[Recorded data]

========================================

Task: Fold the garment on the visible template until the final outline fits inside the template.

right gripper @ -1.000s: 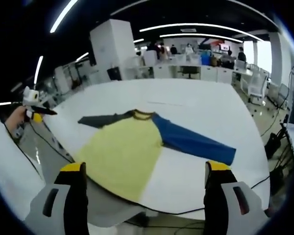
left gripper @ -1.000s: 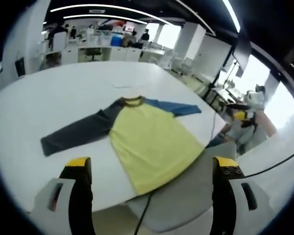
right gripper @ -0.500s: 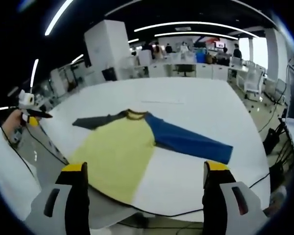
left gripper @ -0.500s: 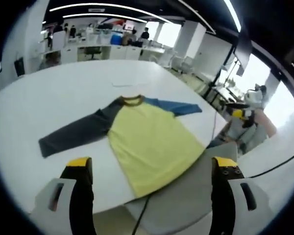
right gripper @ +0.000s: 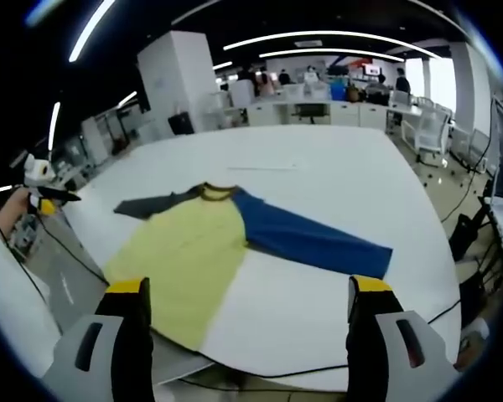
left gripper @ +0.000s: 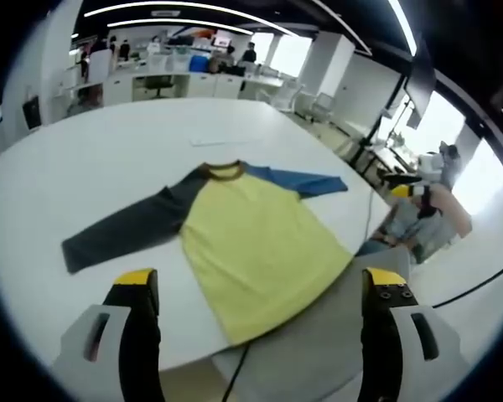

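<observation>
Looking along the left gripper [left gripper: 256, 289], we see its 2 jaws standing wide apart with nothing between them; the right gripper [right gripper: 246, 293] is likewise spread and empty. The garment [left gripper: 256, 239] lies flat on the white worktop [left gripper: 92, 167], unfolded: yellow body, brown collar, 1 dark grey sleeve [left gripper: 121, 230] and 1 blue sleeve [left gripper: 306, 182]. In the right gripper view the garment [right gripper: 189, 251] shows its blue sleeve [right gripper: 314, 243] stretched out across the worktop [right gripper: 318, 176], while the grey sleeve [right gripper: 151, 203] is foreshortened and partly hidden behind the body. The hem reaches the near worktop edge. We cannot make out any template outline on the worktop. A thin pale strip [left gripper: 225, 141] beyond the collar is too small to identify. Distant desks and people are blurred.
</observation>
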A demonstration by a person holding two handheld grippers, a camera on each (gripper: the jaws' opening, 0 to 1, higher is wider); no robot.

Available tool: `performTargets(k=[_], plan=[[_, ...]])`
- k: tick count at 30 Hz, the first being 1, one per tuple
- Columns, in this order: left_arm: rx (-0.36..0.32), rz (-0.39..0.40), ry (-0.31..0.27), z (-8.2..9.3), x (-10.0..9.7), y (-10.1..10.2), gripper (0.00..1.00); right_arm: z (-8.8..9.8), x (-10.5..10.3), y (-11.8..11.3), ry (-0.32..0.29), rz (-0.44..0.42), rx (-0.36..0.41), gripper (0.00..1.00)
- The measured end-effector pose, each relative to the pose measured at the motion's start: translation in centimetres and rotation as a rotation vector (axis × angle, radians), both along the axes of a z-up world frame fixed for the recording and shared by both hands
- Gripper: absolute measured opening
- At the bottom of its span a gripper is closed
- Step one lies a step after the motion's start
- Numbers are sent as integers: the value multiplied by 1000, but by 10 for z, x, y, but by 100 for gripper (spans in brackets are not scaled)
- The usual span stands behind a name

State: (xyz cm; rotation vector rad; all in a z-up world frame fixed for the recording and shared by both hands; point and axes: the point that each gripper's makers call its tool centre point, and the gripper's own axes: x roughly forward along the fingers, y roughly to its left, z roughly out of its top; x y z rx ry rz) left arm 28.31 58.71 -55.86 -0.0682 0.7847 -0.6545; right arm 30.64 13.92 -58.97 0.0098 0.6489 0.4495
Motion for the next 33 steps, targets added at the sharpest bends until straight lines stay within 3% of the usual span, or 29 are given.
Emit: performTargets(k=[21, 33], plan=[[12, -6, 30, -11, 15, -17, 98, -46, 40, -49, 56, -61, 0, 89], [26, -21, 56, -18, 24, -25, 98, -60, 66, -80, 41, -137, -5, 77]])
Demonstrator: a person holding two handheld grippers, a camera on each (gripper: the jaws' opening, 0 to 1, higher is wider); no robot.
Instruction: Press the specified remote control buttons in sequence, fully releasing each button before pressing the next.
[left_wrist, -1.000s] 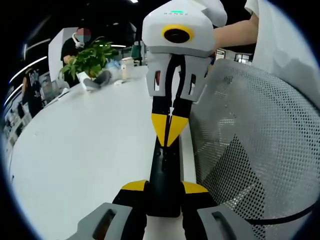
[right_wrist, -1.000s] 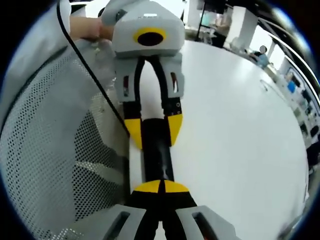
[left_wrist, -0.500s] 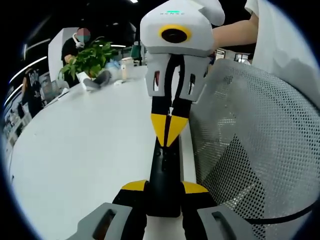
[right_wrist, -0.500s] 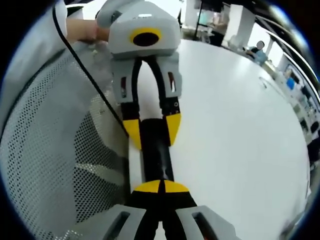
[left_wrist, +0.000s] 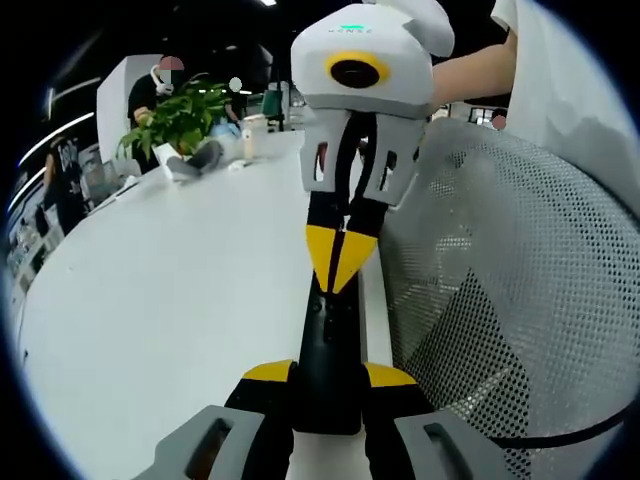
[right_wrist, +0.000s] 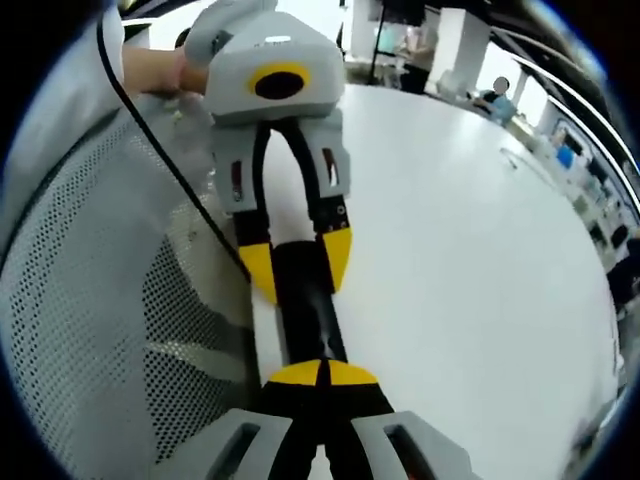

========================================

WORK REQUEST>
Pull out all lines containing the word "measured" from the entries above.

EXERCISE ANSWER>
- The measured end-effector pose, each relative to the pose measured at the motion's start: translation in centimetres and rotation as a rotation vector (axis × angle, radians), both along the axes of a z-up world frame fixed for the recording and shared by both hands
- Gripper: absolute measured opening

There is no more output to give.